Livres

Brina Svit : éloge des recommencements

Toute cette semaine Zone Critique part à la découverte de la littérature slovène contemporaine, des grandes figures et des nouvelles voix qui la composent. Nous vous proposons aujourd’hui un portrait de l’écrivaine Brina Svit. Dans Visage Slovène, publié en 2013, celle-ci nous livre le témoignage suivant : « Je me rends compte que j’écoute passionnément ces histoires de recommencement ». Dans cet ouvrage, elle part à la recherche de l’identité des exilés slovènes en Argentine : elle écoute leurs histoires. Elle n’y parle pas de première fois, mais de la vie toujours à réinventer. Nouvelles définitions de l’amour est un recueil de nouvelles, publié en 2017 : si l’on passe des témoignages à la fiction dans cet autre ouvrage, on y retrouve la passion des nouveaux départs.

À la fin de Visage Slovène, Brina Svit reprend l’expression de Gombrowitz, écrivain polonais qui la guide dans son voyage en Argentine : « Il faut atteindre le corps vivant à travers le vêtement ». C’est ce que son écriture approche : plutôt que de partir des concepts, elle s’intéresse dans ce livre à des visages, une série de personnes dont elle écoute le témoignage. De ce qu’ils disent d’eux émerge des lignes pour écrire l’identité, des corps vivants plutôt que l’extériorité figée du vêtement. Ainsi, ce livre n’offre pas d’histoire simple, mais les hasards des trajectoires individuelles au contraire du caractère tranchant des récits officiels. Un immigré arrivé à Buenos Aires plutôt qu’aux Etats-Unis car il s’est trompé de bateau, l’histoire de Ludvick, le fiancé resté au pays qui reste le grand amour d’une vie de femme, des exilés qui fondent un village slovène, d’autres qui n’apprennent pas leur langue à leurs enfants…
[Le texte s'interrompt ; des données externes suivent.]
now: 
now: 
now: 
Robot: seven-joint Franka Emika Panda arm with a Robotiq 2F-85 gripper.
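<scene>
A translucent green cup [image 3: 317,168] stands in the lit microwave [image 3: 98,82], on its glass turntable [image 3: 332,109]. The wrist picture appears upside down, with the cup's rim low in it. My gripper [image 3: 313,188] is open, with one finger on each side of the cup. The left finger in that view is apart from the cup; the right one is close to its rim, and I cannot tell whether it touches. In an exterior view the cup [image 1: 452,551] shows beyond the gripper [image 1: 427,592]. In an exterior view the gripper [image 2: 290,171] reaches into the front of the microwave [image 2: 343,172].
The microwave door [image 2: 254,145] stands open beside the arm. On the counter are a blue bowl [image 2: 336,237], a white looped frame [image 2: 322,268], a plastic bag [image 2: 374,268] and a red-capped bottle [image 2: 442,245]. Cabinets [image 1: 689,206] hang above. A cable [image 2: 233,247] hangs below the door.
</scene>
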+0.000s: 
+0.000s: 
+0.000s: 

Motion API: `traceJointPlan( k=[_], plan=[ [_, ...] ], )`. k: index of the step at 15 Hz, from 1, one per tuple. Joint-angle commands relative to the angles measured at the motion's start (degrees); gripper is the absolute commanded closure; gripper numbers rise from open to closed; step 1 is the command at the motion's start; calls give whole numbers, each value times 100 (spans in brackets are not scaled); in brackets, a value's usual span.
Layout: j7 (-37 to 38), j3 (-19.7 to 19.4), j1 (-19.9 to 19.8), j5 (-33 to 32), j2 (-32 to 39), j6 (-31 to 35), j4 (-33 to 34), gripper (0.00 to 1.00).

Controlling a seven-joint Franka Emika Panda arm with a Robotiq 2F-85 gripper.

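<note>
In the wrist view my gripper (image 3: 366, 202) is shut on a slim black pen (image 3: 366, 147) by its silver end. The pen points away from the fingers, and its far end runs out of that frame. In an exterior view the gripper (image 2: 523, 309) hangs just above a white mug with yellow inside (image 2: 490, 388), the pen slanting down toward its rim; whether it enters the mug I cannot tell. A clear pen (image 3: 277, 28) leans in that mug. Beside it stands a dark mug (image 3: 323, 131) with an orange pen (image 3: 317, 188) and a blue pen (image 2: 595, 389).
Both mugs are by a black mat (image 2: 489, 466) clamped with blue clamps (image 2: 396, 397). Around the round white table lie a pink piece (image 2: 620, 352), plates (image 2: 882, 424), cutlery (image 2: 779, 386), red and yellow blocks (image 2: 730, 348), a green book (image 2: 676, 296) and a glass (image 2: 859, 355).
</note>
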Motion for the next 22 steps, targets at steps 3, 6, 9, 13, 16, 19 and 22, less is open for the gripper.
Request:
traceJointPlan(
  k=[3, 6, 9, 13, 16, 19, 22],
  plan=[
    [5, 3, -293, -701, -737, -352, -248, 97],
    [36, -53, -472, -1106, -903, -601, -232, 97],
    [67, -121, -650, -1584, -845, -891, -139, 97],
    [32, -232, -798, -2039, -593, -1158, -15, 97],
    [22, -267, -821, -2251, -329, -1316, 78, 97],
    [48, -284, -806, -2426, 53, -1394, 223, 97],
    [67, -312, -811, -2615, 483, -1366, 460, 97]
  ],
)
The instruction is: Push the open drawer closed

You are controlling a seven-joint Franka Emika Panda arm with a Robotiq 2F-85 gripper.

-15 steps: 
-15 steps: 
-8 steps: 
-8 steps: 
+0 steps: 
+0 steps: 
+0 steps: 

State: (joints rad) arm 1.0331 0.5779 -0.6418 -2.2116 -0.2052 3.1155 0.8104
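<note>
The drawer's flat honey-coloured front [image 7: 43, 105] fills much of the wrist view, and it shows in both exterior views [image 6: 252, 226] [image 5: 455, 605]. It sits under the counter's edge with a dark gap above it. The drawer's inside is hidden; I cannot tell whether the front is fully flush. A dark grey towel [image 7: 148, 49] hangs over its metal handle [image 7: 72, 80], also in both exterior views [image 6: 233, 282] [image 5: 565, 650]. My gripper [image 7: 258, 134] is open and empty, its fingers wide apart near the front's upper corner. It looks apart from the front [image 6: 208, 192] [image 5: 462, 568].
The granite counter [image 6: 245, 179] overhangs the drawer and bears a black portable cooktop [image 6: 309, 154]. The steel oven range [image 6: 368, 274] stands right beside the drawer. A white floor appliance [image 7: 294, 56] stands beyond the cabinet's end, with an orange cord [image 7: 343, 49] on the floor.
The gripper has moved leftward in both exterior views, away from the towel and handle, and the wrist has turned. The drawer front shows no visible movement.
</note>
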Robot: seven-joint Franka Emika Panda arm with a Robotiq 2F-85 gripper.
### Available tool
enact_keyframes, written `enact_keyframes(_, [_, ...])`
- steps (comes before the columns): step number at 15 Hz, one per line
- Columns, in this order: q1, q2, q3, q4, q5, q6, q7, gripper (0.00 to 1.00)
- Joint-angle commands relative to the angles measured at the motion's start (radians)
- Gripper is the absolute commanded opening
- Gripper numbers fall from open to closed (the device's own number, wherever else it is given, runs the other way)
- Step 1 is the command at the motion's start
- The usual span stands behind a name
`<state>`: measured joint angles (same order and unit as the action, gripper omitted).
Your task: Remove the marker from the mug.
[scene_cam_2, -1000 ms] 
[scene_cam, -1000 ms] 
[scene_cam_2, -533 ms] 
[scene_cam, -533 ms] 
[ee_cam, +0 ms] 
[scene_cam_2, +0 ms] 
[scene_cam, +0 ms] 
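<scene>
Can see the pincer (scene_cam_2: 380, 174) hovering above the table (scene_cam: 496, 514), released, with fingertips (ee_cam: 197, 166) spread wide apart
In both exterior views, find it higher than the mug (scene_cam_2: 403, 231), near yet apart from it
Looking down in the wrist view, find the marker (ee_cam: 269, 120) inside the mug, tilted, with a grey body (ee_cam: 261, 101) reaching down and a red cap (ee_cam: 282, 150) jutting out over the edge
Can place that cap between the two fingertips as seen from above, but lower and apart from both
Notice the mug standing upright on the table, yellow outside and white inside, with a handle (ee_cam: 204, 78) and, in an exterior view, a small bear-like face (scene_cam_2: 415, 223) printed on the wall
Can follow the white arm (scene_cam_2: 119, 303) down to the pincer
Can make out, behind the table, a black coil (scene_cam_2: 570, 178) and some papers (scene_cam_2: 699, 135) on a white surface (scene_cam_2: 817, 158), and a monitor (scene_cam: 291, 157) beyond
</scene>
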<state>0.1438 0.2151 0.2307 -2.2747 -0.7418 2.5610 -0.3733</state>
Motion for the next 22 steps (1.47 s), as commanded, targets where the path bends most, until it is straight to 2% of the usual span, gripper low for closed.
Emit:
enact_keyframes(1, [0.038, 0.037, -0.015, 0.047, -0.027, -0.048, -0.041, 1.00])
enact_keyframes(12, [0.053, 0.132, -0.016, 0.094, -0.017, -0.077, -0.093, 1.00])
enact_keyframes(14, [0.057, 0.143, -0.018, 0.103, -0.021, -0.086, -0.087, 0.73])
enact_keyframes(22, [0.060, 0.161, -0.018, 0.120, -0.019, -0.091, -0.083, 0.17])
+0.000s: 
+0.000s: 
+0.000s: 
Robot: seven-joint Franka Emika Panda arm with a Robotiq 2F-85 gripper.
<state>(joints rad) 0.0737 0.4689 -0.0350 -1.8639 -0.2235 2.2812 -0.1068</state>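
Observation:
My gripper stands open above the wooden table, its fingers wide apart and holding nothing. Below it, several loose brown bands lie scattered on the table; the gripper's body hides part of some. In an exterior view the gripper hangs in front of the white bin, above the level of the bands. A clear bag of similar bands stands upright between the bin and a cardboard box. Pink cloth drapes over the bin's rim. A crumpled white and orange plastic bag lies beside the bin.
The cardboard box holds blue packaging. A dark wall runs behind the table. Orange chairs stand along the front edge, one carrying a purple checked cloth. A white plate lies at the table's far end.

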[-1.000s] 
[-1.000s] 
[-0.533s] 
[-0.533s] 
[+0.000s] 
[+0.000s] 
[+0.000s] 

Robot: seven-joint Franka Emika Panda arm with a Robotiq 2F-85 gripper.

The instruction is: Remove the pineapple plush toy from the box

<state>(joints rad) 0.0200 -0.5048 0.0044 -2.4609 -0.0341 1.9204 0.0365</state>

Ainsi « la vérité est sans couleur, âpre, laborieuse et tragique » commente un de ses amis slovènes. Mais ce projet est aussi celui de comprendre quelque chose de son histoire, de sa propre identité slovène à travers les histoires de ceux qu’elle rencontre, et de trouver une place de témoin : « Puis il s’est mis à parler comme si depuis longtemps il attendait quelqu’un pour pouvoir raconter l’histoire des siens. Et moi, sans le savoir encore, j’étais la personne que cette histoire attendait […] que je vais raconter à mon tour pour qu’elles ne se perdent pas, pour qu’il en reste quelque chose ».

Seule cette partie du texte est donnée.